Wednesday, October 12, 2011

Iranian Terror in USA

Currently I am traveling in the US and thus don't have much to blog. Though I heard about the Iranian regime's plot to kill the Israeli and Saudi ambassadors to the United States.

No one should be shocked or surprised that the Iranian regime has plotted to cause mayhem and death in the heart of United States. Those who say this is brazen should look no further than the Iranian regime's attack on the US Marines barracks in Lebanon, their bombing of Argentinian Jewish Center in 1990s or their bombing of Khobar towers in Saudi Arabia. This is the Iranian government at its normal state. Islamic Republic is not a regular nation-state with genuine geopolitical ambitions or interests. It is driven by a mad ideology and was built on the hatred of Israel and America. So for pundits to claim this is brazen is ridiculous and stupid. Certainly they and the US government are ignorant when it comes to how the Iranian regime functions or thinks.

Hopefully this will be a wake up call to the policy makers in the western world. We're dealing with a suicidal regime that will stop at nothing short of destruction of the United States and Israel. A democratic regime change in Iran will put an end to this.

Update: Michael Rubin provides an in-depth analysis of this plot.

3 comments:

Hidden Author said...

I know you have the benefit of experience so I will NOT glorify the IRI as heroes for opposing America and Israel or paint the IRI as innocent lambs. But...

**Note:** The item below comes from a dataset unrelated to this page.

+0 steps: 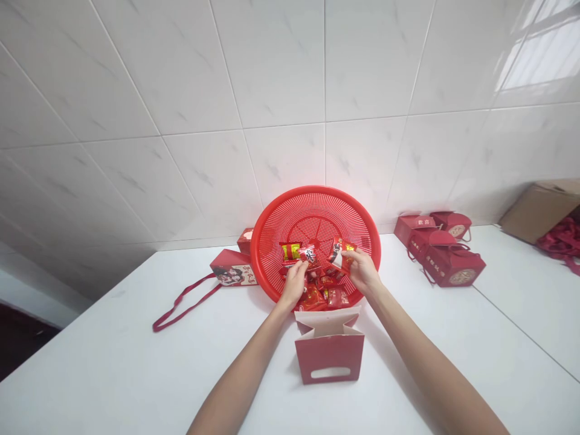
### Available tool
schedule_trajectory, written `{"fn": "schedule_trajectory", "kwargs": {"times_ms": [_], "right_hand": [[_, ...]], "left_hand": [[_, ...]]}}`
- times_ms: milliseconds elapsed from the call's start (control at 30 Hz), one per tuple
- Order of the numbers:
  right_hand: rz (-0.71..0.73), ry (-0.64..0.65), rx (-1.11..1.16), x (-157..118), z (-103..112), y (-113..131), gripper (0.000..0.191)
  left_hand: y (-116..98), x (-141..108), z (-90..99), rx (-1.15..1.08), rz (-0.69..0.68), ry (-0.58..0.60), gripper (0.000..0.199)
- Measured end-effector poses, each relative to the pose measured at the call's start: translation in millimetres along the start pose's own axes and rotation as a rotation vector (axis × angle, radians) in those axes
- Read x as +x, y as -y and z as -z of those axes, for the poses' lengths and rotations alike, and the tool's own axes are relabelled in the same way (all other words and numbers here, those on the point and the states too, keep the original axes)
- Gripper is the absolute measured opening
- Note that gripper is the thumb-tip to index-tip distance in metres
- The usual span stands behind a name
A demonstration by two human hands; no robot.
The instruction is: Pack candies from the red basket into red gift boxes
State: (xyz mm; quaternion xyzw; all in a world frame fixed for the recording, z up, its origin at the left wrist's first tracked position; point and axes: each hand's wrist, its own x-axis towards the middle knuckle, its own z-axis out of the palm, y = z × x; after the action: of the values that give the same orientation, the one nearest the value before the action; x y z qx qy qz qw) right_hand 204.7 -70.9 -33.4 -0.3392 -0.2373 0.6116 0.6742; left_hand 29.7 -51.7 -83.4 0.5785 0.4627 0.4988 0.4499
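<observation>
Both hands reach over a round red plastic basket (317, 196) that leans back towards the wall, with several wrapped snack packets (312, 297) in its lower part. My left hand (295, 281) is closed on a small red packet (307, 254) with dark and white print. In my right hand (362, 272), fingers pinch a larger red and white packet (336, 254). Between my forearms, in front of the basket, a dark red paper gift box (330, 356) stands upright with its top open and a pale slot low on its front.
Left of the basket lie a printed red box (233, 269) with a ribbon handle (181, 302) and a smaller red box (245, 240) behind it. Several closed red gift boxes (453, 266) stand at the right. A cardboard box (537, 208) with dark red ribbons (562, 238) sits farther right. A tiled wall (285, 151) bounds the white table (136, 374).
</observation>
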Motion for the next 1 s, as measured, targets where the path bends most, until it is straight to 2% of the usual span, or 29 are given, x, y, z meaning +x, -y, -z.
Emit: {"fn": "schedule_trajectory", "kwargs": {"times_ms": [167,333,433,533,667,767,833,900,1000], "right_hand": [[-0.002,0.044,0.021,2.2,2.6,-0.2,0.023],[-0.036,-0.018,0.037,3.6,5.1,-0.4,0.019],[-0.042,-0.047,0.024,1.9,3.6,0.2,0.017],[-0.056,-0.043,0.024,0.9,2.6,0.0,0.018],[-0.047,-0.019,0.019,2.9,5.2,-1.5,0.019],[-0.003,-0.002,-0.007,3.8,7.2,-2.3,0.024],[0.021,-0.005,-0.023,3.1,7.0,-2.9,0.027],[0.045,-0.010,-0.058,1.9,5.8,-4.2,0.028],[0.098,-0.010,-0.122,1.0,4.1,-7.5,0.029]], "left_hand": [[-0.5,-2.3,0.2,0.004,-0.032,-0.021,0.049],[-3.9,-5.4,1.2,0.136,-0.051,-0.035,0.041],[-7.6,-8.0,1.2,0.169,-0.033,0.029,0.024],[-9.5,-10.9,0.9,0.254,-0.109,0.122,0.024],[-10.2,-13.3,0.7,0.516,-0.258,0.214,0.026],[-9.5,-12.7,0.6,0.588,-0.283,0.245,0.021],[-8.0,-11.0,1.0,0.531,-0.280,0.232,0.020],[-6.1,-8.5,2.2,0.383,-0.247,0.203,0.020],[-4.2,-4.8,5.6,0.096,-0.108,0.146,0.011]]}}
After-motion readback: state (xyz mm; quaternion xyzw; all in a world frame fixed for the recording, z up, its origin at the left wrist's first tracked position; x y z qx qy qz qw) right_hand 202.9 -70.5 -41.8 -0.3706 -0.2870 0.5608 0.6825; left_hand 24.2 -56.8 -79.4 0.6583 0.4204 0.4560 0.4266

Have you considered the costs that insurgents have imposed on America? All America's allies even Britain are abandoning her to fight alone. Each nation America has troops in--Iraq and Afghanistan--costs hundreds of BILLIONS of dollars so if the same approach was applied to every Muslim nation America would soon be bankrupt! And while it is true that America's casualties are small by historical standards, the sedition of the Left makes a mountain out of any molehill concerning the troubles America faces.

The problem is that America in order to win will have to renounce its post-Vietnam mentality in order to beat insurgencies. America faced little or no insurgency in Germany and Japan and would have crushed the South Vietnamese insurgency had it not gained reinforcements from the North. But America ruthlessly bombed whole cities in Germany and Japan and in South Vietnam, it had no hesitation to clear localities of peasants and to declare cleared localities "free-fire zones."

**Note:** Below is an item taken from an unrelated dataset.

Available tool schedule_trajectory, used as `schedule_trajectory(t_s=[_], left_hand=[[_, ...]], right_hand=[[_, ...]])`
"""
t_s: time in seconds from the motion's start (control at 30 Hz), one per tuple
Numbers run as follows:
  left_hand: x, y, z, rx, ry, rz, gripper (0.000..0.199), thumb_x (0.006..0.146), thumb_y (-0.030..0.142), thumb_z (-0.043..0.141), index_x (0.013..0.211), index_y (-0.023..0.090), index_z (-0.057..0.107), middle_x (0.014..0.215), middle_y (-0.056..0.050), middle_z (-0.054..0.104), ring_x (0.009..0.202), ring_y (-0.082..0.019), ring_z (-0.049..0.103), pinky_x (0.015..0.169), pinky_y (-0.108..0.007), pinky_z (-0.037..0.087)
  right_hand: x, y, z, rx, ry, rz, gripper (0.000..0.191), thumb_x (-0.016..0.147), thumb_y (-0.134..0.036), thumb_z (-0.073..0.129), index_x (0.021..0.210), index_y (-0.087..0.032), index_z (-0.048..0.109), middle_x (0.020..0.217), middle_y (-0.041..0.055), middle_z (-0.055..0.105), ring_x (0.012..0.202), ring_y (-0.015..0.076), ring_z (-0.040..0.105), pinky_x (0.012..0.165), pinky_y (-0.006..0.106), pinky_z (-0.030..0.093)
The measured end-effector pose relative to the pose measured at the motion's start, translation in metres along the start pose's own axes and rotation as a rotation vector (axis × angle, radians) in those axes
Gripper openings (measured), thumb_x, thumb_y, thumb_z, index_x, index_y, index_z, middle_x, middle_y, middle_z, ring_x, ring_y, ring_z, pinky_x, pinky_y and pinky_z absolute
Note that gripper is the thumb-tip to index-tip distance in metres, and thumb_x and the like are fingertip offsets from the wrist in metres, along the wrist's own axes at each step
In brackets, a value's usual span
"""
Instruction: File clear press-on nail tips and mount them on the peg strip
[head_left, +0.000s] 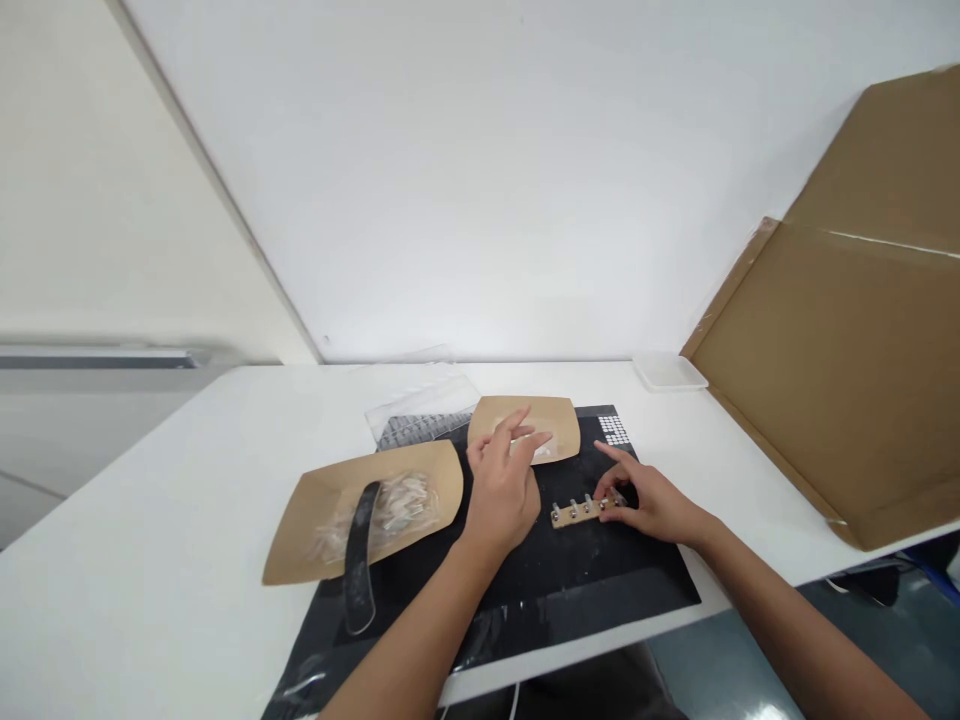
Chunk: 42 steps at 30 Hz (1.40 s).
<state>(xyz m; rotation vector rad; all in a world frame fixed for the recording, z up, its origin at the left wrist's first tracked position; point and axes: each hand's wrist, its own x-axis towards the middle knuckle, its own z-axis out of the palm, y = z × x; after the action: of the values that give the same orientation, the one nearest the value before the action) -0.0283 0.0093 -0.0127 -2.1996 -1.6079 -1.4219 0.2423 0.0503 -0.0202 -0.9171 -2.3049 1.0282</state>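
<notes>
Currently | right hand [654, 500] pinches strip [580, 514], right half of mat [577, 585] | left hand [499, 490], fingers spread, over tray [564, 420] at mat's back, hold can't tell | step: probably picking from tray | next: likely needs fine pinch

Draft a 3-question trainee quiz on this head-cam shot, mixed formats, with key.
1. Multiple choice: which hand touches the tan strip with metal fittings? A) left B) right C) both
2. Fill in: pale pieces lie in the larger brown tray, at the ____ side of the black mat.
3. True or false: the large cardboard piece stands at the left end of the table.

Key
1. B: the right hand is at one end of it; the left hand is apart from it.
2. Left.
3. False: the large cardboard piece stands at the right.
</notes>
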Motion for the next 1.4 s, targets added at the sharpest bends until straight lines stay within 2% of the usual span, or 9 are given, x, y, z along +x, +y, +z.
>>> schedule_trajectory(t_s=[0.23, 0.4, 0.47, 0.73, 0.83, 0.93, 1.0, 1.17, 1.4], left_hand=[[0.004, 0.002, -0.007, -0.192, -0.026, 0.012, 0.023, 0.105, 0.017, 0.037, 0.115, 0.019, 0.058, 0.134, -0.020, 0.064, 0.124, -0.028, 0.065, 0.100, -0.045, 0.052], [-0.003, -0.011, -0.007, -0.184, -0.193, 0.003, 0.028, 0.107, 0.023, 0.034, 0.117, 0.021, 0.059, 0.079, -0.004, 0.071, 0.074, -0.021, 0.069, 0.079, -0.038, 0.055], [-0.007, -0.014, -0.006, -0.181, -0.223, -0.005, 0.026, 0.106, 0.024, 0.036, 0.118, 0.021, 0.059, 0.078, -0.003, 0.071, 0.073, -0.022, 0.071, 0.074, -0.036, 0.056], [-0.002, -0.007, -0.008, -0.185, -0.325, 0.091, 0.022, 0.098, 0.022, 0.041, 0.109, 0.023, 0.060, 0.072, -0.002, 0.067, 0.062, -0.021, 0.066, 0.075, -0.039, 0.057], [0.001, -0.004, -0.008, -0.120, -0.234, 0.116, 0.018, 0.100, 0.021, 0.045, 0.113, 0.021, 0.057, 0.069, 0.000, 0.066, 0.059, -0.020, 0.065, 0.063, -0.034, 0.053], [0.001, -0.002, -0.007, -0.042, -0.184, 0.169, 0.010, 0.102, 0.020, 0.050, 0.103, 0.021, 0.060, 0.074, -0.001, 0.070, 0.062, -0.018, 0.068, 0.060, -0.031, 0.051], [0.000, -0.004, -0.004, -0.015, -0.170, 0.194, 0.014, 0.103, 0.017, 0.049, 0.101, 0.021, 0.063, 0.078, -0.003, 0.073, 0.066, -0.018, 0.071, 0.064, -0.030, 0.054], [-0.006, -0.013, 0.003, -0.066, -0.149, 0.071, 0.044, 0.103, 0.009, 0.038, 0.142, 0.023, 0.053, 0.082, 0.001, 0.074, 0.068, -0.015, 0.072, 0.070, -0.027, 0.060], [-0.004, -0.007, 0.003, -0.177, -0.072, -0.044, 0.062, 0.103, 0.012, 0.047, 0.161, 0.028, 0.030, 0.117, -0.008, 0.076, 0.097, -0.019, 0.076, 0.083, -0.034, 0.064]], right_hand=[[0.041, -0.003, -0.029, -0.140, -0.228, -0.148, 0.115, 0.070, -0.053, 0.096, 0.164, -0.033, 0.033, 0.120, 0.0059, 0.075, 0.103, 0.0249, 0.071, 0.093, 0.042, 0.058], [0.056, 0.032, -0.080, -0.453, 0.310, -0.256, 0.020, 0.100, -0.046, 0.069, 0.107, -0.029, 0.077, 0.092, 0.0052, 0.080, 0.090, 0.0257, 0.073, 0.089, 0.045, 0.057], [0.056, 0.056, -0.091, -0.535, 0.437, -0.163, 0.026, 0.106, -0.041, 0.057, 0.097, -0.027, 0.077, 0.086, 0.0050, 0.080, 0.088, 0.0260, 0.075, 0.087, 0.045, 0.058], [0.054, 0.091, -0.088, -0.568, 0.659, -0.019, 0.057, 0.103, -0.023, 0.041, 0.161, -0.026, 0.044, 0.160, 0.0096, 0.053, 0.146, 0.0310, 0.052, 0.110, 0.053, 0.055], [0.058, 0.088, -0.087, -0.574, 0.610, -0.071, 0.048, 0.101, -0.036, 0.059, 0.149, -0.028, 0.058, 0.156, 0.0109, 0.056, 0.148, 0.0346, 0.048, 0.119, 0.058, 0.044], [0.058, 0.090, -0.088, -0.547, 0.461, -0.063, 0.021, 0.101, -0.044, 0.063, 0.104, -0.028, 0.077, 0.110, 0.0075, 0.078, 0.118, 0.0312, 0.068, 0.111, 0.055, 0.048], [0.057, 0.093, -0.089, -0.493, 0.388, -0.019, 0.028, 0.107, -0.041, 0.052, 0.103, -0.027, 0.076, 0.093, 0.0049, 0.079, 0.102, 0.0272, 0.072, 0.102, 0.048, 0.053], [0.045, 0.090, -0.103, -0.422, 0.301, 0.114, 0.037, 0.109, -0.029, 0.039, 0.137, -0.028, 0.062, 0.106, 0.0028, 0.080, 0.101, 0.0230, 0.074, 0.095, 0.042, 0.056], [0.026, 0.077, -0.126, -0.364, 0.043, 0.150, 0.031, 0.091, -0.051, 0.074, 0.107, -0.025, 0.078, 0.106, 0.0072, 0.078, 0.092, 0.0238, 0.072, 0.078, 0.036, 0.056]])
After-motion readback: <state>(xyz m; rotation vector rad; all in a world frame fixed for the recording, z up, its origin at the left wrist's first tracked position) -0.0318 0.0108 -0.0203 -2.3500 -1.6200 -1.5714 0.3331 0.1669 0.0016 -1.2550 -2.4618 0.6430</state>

By applying terror against terror, America was able to inspire fear as if it was God and so it was able to convince people that its way of thought was as if it were the thought of God. But if America did that to Iran in the name of establishing a liberal democracy against possible insurgency by the Left as well as by the Islamic fundamentalists, then all the Iranian dissidents and all the idolaters around the altar of democratic salvation who demand war would object to this, the golden bullet to crush insurgency.

What I'm saying is: the issue is not whether the IRI should go but rather at what cost should the IRI go?

Winston said...

Live free or die, I guess. IRI has got to go at all cost. It is an existential threat to the very freedoms you and I care about. It has to go and it has to go now. It is a mortal threat. You could have asked the same question about any other threat the US faced at any other era. Freedom is not free...

Hidden Author said...

"Live free or die, I guess."


But if America employed the techniques that I described, there would be doubt that it made people free. Will a peasant feel free if chased off his land? What about a townsman whose town has been flattened for being a nest of insurgency?

Maybe you are willing to risk all these dangers because as an Iranian, you have personal interests concerning Iran. But for Americans who are tired of ingratitude up to and including insurgency from liberated nations, the questions of whether these nations are truly liberated and if so, was the cost worth it--such questions arise naturally from the lack of appreciated by the locals of nations said to be liberated by American arms.